Summary and Committee’s conclusions

6.1Following the very severe financial crisis some years ago the EU adopted a considerable amount of regulatory legislation aimed at restoring the stability of the financial services sector and preventing future problems. Much of the legislation was based on internationally agreed standards. Although the legislation has concerned all Member States, implementation of significant parts of it has been centralised for eurozone Member States through development of the Banking Union.

6.2Practical experience of the legislation and further development of standards in international fora have led to the need for amendment of important elements of the EU legislation. Most recently the Commission has published a Communication analysing the results of a public inquiry it conducted in 2015 and 2016 into the EU regulatory framework for financial services. The Communication also sets out the intentions for legislative and non-legislative proposals in response to the outcome of the inquiry. At the same time the Commission presented six legislative proposals, for amendment to present legislation concerning capital requirements for credit institutions and investment firms, bank recovery and resolution, central counterparties and the Banking Union’s Single Resolution Mechanism.

6.3These complex and technical proposals affect many important aspects of EU financial regulation. They range from measures to ensure the regulation of non-bank entities is more appropriate and proportionate to measures to implement recent significant developments in international standards. There are significant interrelationships between them, which are not apparent on first reading of the Government’s Explanatory Memoranda.

6.4The Government is generally supportive of the Commission’s proposals. But its comments to us about the very detailed provisions show its laudable wish to ensure that EU legislation is entirely consistent with agreed international standards, is flexible and proportionate and does not give the European Securities and Markets Authority and the Commission powers to set technical detail which ought to be in the primary legislation.

6.5We clear the Commission Communication and the proposed Single Resolution Mechanism Regulation from scrutiny, since the former covers matters which are now or will be subject to detailed scrutiny and the latter has no direct relevance for the UK.
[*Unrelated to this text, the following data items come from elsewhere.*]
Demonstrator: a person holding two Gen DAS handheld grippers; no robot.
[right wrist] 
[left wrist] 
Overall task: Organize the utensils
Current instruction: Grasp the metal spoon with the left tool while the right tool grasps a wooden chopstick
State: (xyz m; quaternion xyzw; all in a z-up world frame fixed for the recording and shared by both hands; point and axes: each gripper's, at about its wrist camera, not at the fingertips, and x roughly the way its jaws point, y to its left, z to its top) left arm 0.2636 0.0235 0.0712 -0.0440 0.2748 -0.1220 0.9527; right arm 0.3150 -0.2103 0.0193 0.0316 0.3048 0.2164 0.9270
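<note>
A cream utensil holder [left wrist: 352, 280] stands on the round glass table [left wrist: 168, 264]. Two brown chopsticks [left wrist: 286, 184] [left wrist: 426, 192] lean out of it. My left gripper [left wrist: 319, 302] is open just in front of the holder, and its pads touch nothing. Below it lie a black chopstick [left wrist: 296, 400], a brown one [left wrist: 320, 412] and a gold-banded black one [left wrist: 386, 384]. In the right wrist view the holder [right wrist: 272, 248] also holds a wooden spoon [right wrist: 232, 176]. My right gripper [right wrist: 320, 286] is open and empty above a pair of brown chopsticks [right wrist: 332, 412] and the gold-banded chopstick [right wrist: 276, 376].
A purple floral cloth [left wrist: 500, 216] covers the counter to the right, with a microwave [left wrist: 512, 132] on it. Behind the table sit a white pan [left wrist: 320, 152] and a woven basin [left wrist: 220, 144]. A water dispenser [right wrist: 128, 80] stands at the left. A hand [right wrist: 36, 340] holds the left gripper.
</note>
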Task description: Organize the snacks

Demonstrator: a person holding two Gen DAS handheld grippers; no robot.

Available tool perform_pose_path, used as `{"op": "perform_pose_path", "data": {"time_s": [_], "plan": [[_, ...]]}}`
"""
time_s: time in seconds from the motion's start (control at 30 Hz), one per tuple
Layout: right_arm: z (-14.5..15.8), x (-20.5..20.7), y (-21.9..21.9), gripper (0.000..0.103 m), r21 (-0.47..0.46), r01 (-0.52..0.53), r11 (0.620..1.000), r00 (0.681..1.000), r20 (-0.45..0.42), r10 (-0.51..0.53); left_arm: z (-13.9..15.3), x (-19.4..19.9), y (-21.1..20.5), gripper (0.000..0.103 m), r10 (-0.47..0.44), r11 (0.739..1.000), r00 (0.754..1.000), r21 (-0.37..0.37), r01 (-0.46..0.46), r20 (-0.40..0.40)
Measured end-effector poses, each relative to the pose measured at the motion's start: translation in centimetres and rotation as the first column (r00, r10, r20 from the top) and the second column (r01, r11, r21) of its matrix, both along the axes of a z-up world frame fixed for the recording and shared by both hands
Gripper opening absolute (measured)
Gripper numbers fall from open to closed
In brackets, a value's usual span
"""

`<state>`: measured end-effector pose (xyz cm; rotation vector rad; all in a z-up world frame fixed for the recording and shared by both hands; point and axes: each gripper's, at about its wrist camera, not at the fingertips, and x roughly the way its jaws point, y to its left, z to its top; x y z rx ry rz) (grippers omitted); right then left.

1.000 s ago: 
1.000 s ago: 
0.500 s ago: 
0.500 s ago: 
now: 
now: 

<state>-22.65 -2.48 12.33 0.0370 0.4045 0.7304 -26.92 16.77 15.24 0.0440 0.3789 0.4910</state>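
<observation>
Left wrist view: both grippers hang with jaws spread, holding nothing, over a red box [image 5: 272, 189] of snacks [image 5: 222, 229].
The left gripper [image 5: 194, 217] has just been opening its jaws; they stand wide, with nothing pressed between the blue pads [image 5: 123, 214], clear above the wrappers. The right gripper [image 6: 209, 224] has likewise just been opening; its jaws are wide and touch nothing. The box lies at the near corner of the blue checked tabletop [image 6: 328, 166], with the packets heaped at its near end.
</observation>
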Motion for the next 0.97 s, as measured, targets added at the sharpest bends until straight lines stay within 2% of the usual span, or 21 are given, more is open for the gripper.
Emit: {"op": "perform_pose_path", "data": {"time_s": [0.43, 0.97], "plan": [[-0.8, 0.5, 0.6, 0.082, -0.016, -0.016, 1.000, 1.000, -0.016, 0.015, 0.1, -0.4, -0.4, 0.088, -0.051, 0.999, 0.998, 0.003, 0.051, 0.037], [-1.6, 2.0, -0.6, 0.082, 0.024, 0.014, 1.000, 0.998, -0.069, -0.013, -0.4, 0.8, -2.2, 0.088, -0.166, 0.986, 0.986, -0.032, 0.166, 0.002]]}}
6.6The other five legislative proposals remain under scrutiny. Clearly the Government will need to negotiate carefully much of the many details it has drawn to our attention to ensure everything in them when adopted meets its concerns. So we wish to be kept informed regularly about negotiating developments on each proposal.

6.7More generally we wish to be told soon about the likely implementation dates of the proposals in the context of the probable Brexit date. We should also like to have the Government’s assessment of the consequences for the UK of these proposals. In particular would its aim post-Brexit to be closer to the relevant international standards or the EU ones, if there were any divergence between the two.

6.8Clearly negotiation of each of these proposals may proceed at a different pace to the others. So separate report backs by the Government might be appropriate and if so would be acceptable.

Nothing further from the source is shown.